MCMC-driven learning
Alexandre Bouchard-Côté, Trevor Campbell, Geoff Pleiss, Nikola Surjanovic
TL;DR
This work introduces Markovian optimization-integration (MOI), a unifying framework for problems where both the target distribution and the sampling kernel depend on parameters that are learned from the Markov chain, formalized as solving $g(\\phi)=\\mathbb{E}_{\\pi_\\phi}[g(X,\\phi)]=0$ or minimizing $f(\\phi)=\\mathbb{E}_{\\pi_\\phi}[f(X,\\phi)]$. It shows that a wide range of MCMC/ML tasks—such as forward and reverse KL variational inference, adaptive MCMC, transport-assisted MCMC, surrogate-based inference, coreset MCMC, and Markov chain gradient descent—fit MOI and can be translated across methods within a common theoretical umbrella.

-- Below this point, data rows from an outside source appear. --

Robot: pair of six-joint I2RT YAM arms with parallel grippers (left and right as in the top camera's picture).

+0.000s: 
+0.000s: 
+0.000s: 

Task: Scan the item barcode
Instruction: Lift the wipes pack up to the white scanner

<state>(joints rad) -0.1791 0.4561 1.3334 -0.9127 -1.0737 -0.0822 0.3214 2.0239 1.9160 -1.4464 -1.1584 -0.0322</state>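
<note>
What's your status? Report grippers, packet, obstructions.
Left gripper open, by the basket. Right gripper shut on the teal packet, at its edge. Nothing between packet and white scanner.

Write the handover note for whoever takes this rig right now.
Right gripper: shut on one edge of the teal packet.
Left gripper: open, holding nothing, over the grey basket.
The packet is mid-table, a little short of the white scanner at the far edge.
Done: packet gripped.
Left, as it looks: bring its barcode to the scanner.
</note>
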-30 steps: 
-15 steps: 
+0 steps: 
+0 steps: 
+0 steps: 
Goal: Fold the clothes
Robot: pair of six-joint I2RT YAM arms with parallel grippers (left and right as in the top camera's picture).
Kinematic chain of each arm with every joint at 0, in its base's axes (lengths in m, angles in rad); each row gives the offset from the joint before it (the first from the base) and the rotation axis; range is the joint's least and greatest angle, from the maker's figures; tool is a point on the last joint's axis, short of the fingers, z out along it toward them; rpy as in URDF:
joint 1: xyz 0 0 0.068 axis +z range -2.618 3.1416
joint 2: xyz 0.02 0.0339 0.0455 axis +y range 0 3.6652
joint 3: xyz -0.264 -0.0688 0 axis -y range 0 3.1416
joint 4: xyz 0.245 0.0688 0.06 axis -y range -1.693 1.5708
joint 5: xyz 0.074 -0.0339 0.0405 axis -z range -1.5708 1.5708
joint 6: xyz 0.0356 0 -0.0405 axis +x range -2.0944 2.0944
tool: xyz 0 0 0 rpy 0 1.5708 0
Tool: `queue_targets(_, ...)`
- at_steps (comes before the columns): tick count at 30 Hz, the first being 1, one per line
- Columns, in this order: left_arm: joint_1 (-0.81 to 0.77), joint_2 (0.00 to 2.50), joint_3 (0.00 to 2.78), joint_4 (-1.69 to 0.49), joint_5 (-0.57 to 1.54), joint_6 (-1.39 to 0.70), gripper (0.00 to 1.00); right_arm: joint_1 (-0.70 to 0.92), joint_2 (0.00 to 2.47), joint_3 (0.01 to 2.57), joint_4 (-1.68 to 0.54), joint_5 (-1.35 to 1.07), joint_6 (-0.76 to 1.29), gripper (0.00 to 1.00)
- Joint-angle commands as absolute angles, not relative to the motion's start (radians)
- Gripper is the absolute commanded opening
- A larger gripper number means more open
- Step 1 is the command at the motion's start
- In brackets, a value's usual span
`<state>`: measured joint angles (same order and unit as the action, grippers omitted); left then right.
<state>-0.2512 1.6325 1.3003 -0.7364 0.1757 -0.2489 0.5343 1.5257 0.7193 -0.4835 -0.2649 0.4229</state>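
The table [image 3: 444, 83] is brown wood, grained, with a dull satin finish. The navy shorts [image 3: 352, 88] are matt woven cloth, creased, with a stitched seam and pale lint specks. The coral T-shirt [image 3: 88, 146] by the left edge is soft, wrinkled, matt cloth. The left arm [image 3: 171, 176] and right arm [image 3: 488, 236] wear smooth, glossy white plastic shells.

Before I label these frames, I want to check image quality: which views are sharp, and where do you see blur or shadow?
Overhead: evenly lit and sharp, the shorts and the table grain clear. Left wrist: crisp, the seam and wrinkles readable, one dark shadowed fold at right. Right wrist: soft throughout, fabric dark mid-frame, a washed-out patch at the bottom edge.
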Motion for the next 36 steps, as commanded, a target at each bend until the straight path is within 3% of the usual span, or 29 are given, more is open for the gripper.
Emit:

The chapter surveys gradient estimation strategies (reparameterization and REINFORCE), automatic differentiation, mini-batching, and stabilization techniques, and develops a convergence theory under deterministic, independent-noise, and Markovian-noise assumptions, including confinement and variance-reduction considerations. It culminates with a case-study-focused discussion of distribution approximation via forward KL minimization, tempering, and approximate transport maps, illustrating scalable MOI for learning expressive proposals and accelerating MCMC under big-data regimes.
Abstract
This paper is intended to appear as a chapter for the Handbook of Markov Chain Monte Carlo. The goal of this chapter is to unify various problems at the intersection of Markov chain Monte Carlo (MCMC) and machine learning$\unicode{x2014}$which includes black-box variational inference, adaptive MCMC, normalizing flow construction and transport-assisted MCMC, surrogate-likelihood MCMC, coreset construction for MCMC with big data, Markov chain gradient descent, Markovian score climbing, and more$\unicode{x2014}$within one common framework. By doing so, the theory and methods developed for each may be translated and generalized.